Arguments pertinents :
La Cour a principalement fondé sa décision sur l'inexécution de l'arrêt attaqué par M. et Mme [O]. En effet, la société Maya a mis en avant qu'aucune justification n'a été fournie par les demandeurs concernant leur incapacité à exécuter l'arrêt, ce qui a conduit la Cour à conclure que les arguments relatifs à l'âge des demandeurs, bien que soulevés, demeuraient insuffisants. La Cour a précisé que :
> "M. et Mme [O] invoquent vainement leurs âges respectifs, 82 et 61 ans, au soutien de leur argumentaire dès lors qu'ils n'établissent pas les conséquences manifestement excessives qui s'attacheraient à l'exécution des causes l'arrêt."
Par ailleurs, le risque de non-restitution des sommes en cas de cassation a été jugé comme un argument inopérant.
Interprétations et citations légales :
La décision se base sur l'application de l'article 1009-1 du Code de procédure civile, qui permet la radiation d'un pourvoi en cas d'inexécution d'un jugement. L'article stipule que :
> "La cour peut ordonner la radiation d'un pourvoi si le jugement attaqué a été exécuté avant la décision sur ce pourvoi."
En outre, l'article 1009-3 du même code dispose que, sauf constat de la péremption, "l'affaire pourra être réinscrite au rôle de la Cour de cassation sur justification de l'exécution de la décision attaquée". Cette disposition a été également invoquée pour encadrer les possibilités de réexamen du pourvoi dans le cas où les demandeurs auraient rempli leurs obligations.

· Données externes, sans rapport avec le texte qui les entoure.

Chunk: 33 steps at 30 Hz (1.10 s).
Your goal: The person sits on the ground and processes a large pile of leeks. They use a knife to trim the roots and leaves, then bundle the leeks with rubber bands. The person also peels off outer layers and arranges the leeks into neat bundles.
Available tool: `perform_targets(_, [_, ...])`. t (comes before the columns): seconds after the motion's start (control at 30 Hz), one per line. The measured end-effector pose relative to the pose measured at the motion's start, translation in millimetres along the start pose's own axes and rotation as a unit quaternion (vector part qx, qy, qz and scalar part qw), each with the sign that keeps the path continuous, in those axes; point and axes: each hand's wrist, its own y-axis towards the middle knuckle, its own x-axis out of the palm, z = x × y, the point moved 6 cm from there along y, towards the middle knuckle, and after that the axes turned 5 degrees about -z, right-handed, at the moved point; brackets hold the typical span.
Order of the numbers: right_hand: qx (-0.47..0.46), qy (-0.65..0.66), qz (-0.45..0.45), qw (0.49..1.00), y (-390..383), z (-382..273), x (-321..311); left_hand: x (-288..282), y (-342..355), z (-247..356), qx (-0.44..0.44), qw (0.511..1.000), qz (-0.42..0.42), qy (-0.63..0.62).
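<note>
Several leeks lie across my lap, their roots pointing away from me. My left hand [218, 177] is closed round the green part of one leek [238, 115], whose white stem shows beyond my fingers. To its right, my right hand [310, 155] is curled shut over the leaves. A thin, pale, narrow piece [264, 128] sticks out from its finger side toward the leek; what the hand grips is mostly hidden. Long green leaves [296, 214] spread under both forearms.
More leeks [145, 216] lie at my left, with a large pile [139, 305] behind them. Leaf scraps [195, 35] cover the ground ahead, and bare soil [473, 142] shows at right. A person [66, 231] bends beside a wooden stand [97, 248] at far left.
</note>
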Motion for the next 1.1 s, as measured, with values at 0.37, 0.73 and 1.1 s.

L'interprétation des juges souligne que la simple mention d'un risque ou d'une préoccupation personnelle en rapport à l'exécution des décisions de justice ne suffit pas pour porter atteinte au principe d'exécution des décisions judiciaires, suggérant ainsi que les parties ont l'obligation de prouver leurs assertions lorsqu'elles invoquent des difficultés particulières.